The villages of Old Believers alternate with fishing villages, and Muslim towns stand next to white-stone Orthodox monasteries that perch on high river banks—some close to each other, others so far away that no one will hear you however loud you shout.

The Volga lakes

Two famous salt lakes, Elton and Baskunchak, are located in the southern Volga region.

Lake Elton is the largest mineral lake in Europe and one of the most mineral-rich lakes in the world. It is just 2-3 inches deep in summer and up to 5 feet deep in spring. The lake lies 50 feet below sea level.

Lake Baskunchak is a sort of cavity on top of a salt hill that goes thousands of feet deep into the ground and is covered with a thick layer of sedimentary rock. The lake is mostly fed by underground springs.
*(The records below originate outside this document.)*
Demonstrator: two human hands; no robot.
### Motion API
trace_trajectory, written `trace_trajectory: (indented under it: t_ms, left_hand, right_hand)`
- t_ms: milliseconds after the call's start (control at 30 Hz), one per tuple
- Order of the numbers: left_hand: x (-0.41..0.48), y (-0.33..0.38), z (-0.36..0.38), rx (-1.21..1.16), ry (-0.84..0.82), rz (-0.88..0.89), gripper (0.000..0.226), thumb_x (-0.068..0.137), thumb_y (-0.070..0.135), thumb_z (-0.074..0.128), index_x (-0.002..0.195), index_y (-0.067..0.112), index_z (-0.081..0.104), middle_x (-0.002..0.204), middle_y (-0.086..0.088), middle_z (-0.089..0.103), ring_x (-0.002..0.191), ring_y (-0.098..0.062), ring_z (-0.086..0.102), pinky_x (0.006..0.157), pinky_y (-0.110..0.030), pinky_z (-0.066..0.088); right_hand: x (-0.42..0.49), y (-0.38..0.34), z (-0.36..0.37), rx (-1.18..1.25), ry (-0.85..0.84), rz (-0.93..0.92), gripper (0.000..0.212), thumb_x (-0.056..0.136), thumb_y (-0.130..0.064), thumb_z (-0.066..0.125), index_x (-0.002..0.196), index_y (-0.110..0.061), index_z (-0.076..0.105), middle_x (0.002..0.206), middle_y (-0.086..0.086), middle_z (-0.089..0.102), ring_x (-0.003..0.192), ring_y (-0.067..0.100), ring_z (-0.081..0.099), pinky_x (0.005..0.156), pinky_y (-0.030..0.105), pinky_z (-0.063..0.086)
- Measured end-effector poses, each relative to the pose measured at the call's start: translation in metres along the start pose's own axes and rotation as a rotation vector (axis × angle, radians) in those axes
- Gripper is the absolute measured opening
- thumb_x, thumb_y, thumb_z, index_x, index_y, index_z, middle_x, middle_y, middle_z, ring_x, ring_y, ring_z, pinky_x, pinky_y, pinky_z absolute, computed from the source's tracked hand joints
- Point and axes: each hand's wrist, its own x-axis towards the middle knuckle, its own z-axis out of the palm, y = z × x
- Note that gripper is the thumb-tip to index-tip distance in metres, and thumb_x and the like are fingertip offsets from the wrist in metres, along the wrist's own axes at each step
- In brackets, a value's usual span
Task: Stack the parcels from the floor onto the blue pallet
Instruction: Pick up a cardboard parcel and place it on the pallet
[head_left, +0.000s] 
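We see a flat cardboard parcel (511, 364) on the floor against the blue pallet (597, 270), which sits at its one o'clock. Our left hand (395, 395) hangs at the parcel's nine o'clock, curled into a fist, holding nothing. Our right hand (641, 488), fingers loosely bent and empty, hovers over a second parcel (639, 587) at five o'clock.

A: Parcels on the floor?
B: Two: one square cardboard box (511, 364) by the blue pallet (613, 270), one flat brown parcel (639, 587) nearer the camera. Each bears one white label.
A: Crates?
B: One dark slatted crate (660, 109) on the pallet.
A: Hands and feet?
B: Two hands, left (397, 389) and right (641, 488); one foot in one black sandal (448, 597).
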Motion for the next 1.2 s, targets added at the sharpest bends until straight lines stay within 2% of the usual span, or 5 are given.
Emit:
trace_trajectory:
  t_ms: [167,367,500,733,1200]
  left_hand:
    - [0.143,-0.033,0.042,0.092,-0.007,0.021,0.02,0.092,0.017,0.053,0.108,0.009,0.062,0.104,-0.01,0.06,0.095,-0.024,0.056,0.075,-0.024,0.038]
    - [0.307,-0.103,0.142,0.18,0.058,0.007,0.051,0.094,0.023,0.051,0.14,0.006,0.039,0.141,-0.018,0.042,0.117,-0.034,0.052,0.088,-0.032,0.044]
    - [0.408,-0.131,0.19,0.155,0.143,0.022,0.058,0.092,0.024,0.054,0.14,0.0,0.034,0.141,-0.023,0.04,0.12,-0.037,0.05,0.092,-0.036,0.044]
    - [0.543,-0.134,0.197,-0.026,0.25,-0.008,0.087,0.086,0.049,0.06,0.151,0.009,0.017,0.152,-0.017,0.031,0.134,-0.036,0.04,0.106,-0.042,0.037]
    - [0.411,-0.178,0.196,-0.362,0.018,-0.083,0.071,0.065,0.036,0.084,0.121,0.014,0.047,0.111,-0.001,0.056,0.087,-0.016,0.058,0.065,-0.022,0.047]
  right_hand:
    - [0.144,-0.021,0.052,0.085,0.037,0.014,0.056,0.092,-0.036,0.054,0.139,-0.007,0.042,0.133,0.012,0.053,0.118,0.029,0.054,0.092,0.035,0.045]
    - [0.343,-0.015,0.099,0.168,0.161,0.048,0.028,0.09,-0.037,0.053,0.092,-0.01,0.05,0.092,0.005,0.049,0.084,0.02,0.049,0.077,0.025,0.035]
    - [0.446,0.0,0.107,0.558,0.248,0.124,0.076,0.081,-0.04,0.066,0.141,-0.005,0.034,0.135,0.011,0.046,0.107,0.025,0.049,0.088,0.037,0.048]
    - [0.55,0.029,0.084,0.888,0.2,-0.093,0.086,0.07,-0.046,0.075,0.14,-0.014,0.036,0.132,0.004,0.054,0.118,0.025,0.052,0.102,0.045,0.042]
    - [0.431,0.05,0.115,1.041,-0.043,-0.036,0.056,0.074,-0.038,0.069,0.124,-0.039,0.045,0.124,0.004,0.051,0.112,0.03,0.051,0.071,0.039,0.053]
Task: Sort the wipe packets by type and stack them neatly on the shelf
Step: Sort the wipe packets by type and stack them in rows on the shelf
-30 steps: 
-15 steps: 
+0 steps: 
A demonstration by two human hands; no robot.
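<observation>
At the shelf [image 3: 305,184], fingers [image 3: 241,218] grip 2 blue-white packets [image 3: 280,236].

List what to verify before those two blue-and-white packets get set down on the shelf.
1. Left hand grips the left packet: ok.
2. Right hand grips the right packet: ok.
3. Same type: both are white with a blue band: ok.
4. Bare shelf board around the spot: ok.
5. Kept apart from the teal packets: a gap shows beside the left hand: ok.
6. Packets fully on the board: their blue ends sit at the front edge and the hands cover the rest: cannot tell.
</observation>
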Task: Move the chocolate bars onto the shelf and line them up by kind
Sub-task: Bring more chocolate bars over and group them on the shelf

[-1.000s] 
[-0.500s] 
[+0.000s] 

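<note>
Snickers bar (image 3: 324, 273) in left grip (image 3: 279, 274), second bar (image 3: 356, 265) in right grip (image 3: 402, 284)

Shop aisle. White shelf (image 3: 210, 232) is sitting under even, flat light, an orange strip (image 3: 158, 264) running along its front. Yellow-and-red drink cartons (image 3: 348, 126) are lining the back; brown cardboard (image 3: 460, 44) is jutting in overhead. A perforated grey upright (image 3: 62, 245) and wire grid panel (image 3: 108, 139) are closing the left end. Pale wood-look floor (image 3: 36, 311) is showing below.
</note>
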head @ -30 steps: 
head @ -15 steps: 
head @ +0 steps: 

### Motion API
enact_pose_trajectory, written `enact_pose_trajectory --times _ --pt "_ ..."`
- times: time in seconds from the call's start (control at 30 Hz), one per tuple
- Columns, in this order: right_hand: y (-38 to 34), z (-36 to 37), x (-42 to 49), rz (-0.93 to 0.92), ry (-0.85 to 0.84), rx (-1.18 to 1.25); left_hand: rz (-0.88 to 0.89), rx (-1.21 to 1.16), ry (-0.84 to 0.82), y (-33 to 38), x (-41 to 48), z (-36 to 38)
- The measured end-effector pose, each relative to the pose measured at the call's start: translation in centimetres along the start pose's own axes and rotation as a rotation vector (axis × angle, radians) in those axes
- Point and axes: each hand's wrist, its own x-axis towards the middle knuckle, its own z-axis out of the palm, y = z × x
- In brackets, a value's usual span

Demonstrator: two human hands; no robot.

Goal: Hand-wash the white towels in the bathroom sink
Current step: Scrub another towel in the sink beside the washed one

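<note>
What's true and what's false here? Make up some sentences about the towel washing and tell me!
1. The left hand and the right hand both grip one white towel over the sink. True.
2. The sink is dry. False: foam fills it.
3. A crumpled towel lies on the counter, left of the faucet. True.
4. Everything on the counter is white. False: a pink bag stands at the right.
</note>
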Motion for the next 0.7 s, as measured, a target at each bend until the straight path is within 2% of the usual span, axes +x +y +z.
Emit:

Many of the springs flow into the lake along its northwestern shore, bringing more than 2,500 tons of salts into the lake every day. Salt depth in the lake reaches 3.7 miles. The extremely pure salt of the lake accounts for up to 80 percent of Russia’s salt production: Baskunchak churns out between 1.5 and 5 million tons of salt annually, depending on the consumption level. Baskunchak Railway was built to transport salt from the mines.

“Raspberry” lakes are also located in the vicinity of Astrakhan. These salt lakes are peculiar not only because of their color, but also because of their odor; this salt has a faint raspberry smell. This is why the salt produced at these lakes—up to 100 poods (roughly 3,520 pounds) annually—was thought to be of the finest quality and delivered exclusively to Empress Catherine II. With its pale pink or orange color, this salt preserved the aroma of raspberries or violets. Scientists attribute these properties to the abundance of red brine crustaceans in the lakes. They dissolve in the salty water, thus lending the salt its color and aroma. These crustaceans are the favorite food of flamingos.